“I will sharpen the pain of your pregnancy, and in pain you
will give birth.” Genesis 3:16
“By the sweat of your
brow will you have food to eat until you return to the ground from which you
were made.” Genesis 3:19
These are the words
God spoke to Eve and Adam respectively after they confessed to having eaten the
fruit from the tree of knowledge.
At one point during
some conflict with my young, pre-teen daughter about having her help around the
house I had her switch places with me for a day, doing all I did as a mom. (I
admit to having her do far more than I usually did to prove a point.) It was
successful in changing her heart about doing the few chores we asked of her.
I wonder if
something similar hasn’t happened here.
Adam and Eve would
have enjoyed a wonderful relationship with God. Seeing as He walked and talked
with them in the Garden of Eden, there must have been pleasure for Him in doing
so. God is a God of relationship although no one has seen His face since.
Did God choose to
give Eve these difficulties in childbirth as a reminder of His pain? The pain
of losing the intimate relationship He had with the creations He had made in
His image? Was this to serve as a foreshadowing of His greatest pain, knowing
His Son, fathered by His Spirit, would have to die for reconciliation to
happen?
And for Adam: God
laboured six days to create the good heavens and the good earth and all its good
creatures. Was Adam given the gift of being able to connect to God’s disappointment
in the “harvest” despite how hard He had laboured?
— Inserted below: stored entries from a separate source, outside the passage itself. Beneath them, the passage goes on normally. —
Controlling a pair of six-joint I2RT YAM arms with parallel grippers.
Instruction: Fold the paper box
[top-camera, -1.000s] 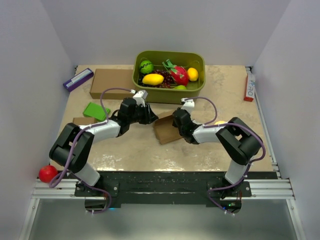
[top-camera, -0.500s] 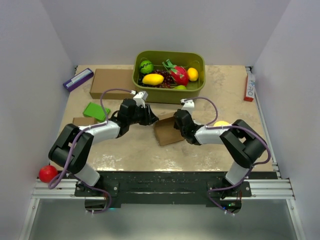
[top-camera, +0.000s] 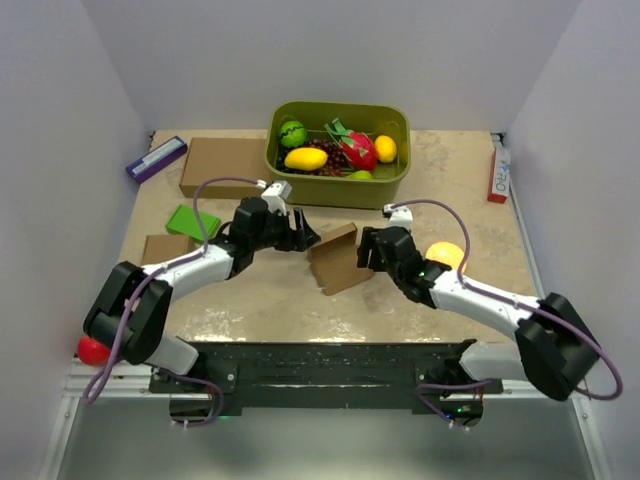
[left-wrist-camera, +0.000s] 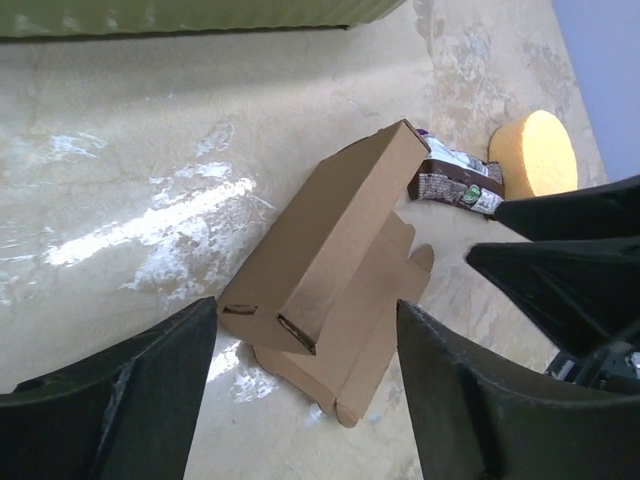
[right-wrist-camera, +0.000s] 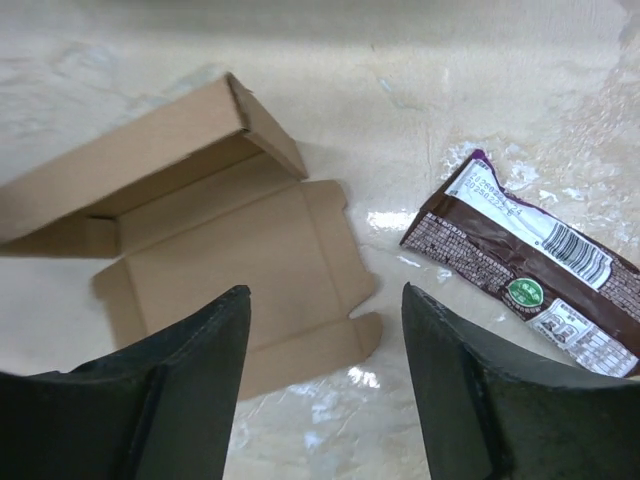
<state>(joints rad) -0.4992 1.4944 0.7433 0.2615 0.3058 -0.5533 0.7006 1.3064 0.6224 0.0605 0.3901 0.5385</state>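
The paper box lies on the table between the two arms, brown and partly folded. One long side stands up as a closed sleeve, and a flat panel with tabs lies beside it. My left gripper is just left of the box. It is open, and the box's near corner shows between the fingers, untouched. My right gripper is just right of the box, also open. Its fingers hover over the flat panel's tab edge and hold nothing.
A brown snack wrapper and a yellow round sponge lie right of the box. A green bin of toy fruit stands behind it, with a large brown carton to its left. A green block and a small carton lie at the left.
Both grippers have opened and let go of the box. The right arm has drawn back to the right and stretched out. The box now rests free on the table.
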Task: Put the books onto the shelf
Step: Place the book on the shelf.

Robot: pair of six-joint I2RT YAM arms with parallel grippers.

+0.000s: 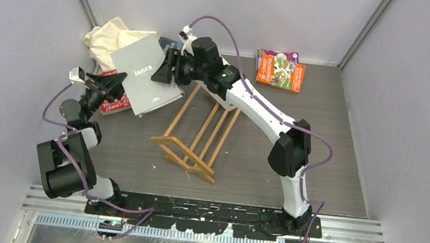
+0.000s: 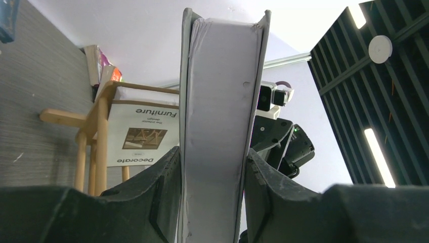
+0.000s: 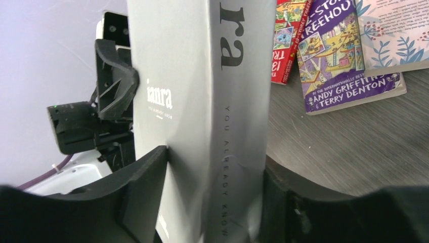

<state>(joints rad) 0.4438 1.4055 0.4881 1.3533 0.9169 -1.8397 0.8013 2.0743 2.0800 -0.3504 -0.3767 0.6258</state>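
Grey hardback (image 1: 147,74) hangs over the bench (image 1: 318,158). The left fingers (image 2: 162,202) clamp its page edge; the right fingers (image 3: 146,187) straddle its spine, grip impossible to tell. If the left fingers release early, it may drop beside the wooden shelf (image 1: 195,137) near them.

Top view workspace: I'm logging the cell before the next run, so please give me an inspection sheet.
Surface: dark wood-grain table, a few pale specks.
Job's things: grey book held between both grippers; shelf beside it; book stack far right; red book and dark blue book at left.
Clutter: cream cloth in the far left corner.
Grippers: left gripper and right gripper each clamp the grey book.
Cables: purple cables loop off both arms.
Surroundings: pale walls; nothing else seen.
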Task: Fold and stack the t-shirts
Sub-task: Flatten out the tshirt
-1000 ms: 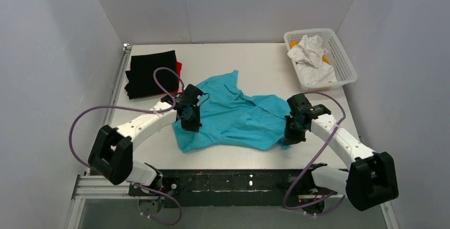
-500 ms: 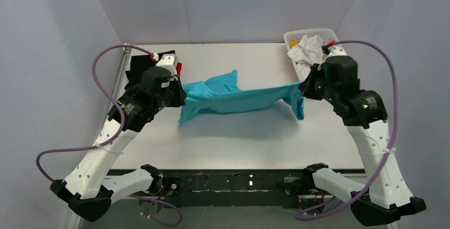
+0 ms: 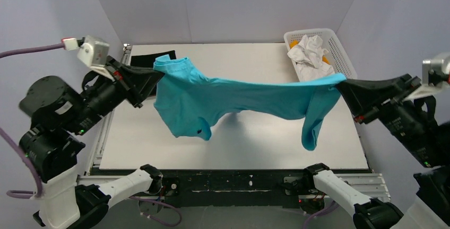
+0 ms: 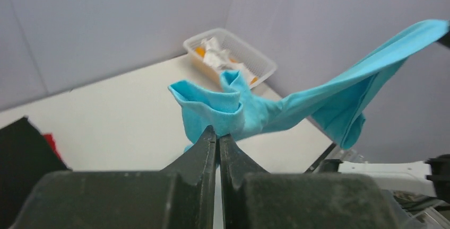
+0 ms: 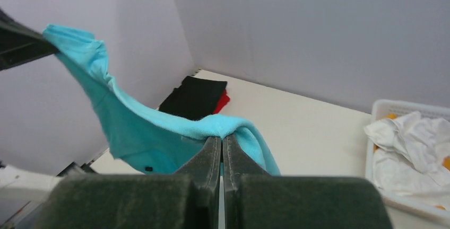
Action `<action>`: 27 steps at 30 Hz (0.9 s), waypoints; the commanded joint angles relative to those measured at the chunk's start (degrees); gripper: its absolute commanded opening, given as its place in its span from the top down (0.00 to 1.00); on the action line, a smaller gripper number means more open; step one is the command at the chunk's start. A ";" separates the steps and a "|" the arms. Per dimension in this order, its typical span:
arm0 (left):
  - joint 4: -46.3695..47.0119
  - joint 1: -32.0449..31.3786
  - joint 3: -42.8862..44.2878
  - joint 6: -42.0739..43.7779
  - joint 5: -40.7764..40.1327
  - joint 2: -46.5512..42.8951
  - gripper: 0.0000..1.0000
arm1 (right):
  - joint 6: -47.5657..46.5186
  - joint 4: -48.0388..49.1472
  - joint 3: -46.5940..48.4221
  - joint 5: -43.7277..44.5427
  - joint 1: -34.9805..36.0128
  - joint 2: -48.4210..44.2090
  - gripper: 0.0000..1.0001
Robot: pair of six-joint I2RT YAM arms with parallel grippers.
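The turquoise t-shirt [image 3: 233, 99] hangs stretched in the air above the table, held at both ends. My left gripper [image 3: 155, 75] is shut on its left end [image 4: 212, 107], high over the table's left side. My right gripper [image 3: 342, 83] is shut on the right end [image 5: 225, 127], and a fold of cloth droops below it. A folded black t-shirt [image 3: 151, 59] lies at the back left, partly hidden by my left gripper. In the right wrist view it [image 5: 193, 96] rests on a red t-shirt [image 5: 223, 100].
A white mesh basket [image 3: 339, 62] holding crumpled white cloth [image 3: 310, 54] and something orange stands at the back right corner. The white table top [image 3: 254, 139] shows bare beneath the shirt. Grey walls close in on three sides.
Both arms rose and spread apart, lifting the turquoise t-shirt off the table and stretching it wide in the air.
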 commanded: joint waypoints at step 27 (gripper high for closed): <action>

They weren’t cursed despite the traditional
teaching about these passages. The serpent was. It was cursed more than all animals. V.14
The ground was
cursed, not the man. V.17 (I guess that's why He had to declare the ground holy when He spoke to Moses as a burning bush.)
A God who is the
perfect embodiment of love would not have cursed His children. Perhaps their
knowing about evil was enough of a burden because it would, from that point on,
become humanity’s greatest foe.
God is not our
enemy. He never has been. He never will be.
Much to think about.
I wondered if I have
placed mortal characteristics on God, such as fatigue after His labours, then I
recalled that He rested on the seventh day. Rest is only required when you are
tired. Maybe that’s part of what He gave to Eve as well: being able to connect to Him through the labour and energy required to create a living thing.
And I have to
re-frame my thoughts about all that has happened to me, all that took place to
leave me living with PTSD and depression. Within the evil, within the struggles
lay a harvest.
Lord, in light of
how these weeks of med withdrawal have been incredibly difficult, show me the harvest. Thank You for reminding me I should be taking Vitamin D to help with the depression that has been so debilitating these last few days. In Jesus’
name I pray. AMEN!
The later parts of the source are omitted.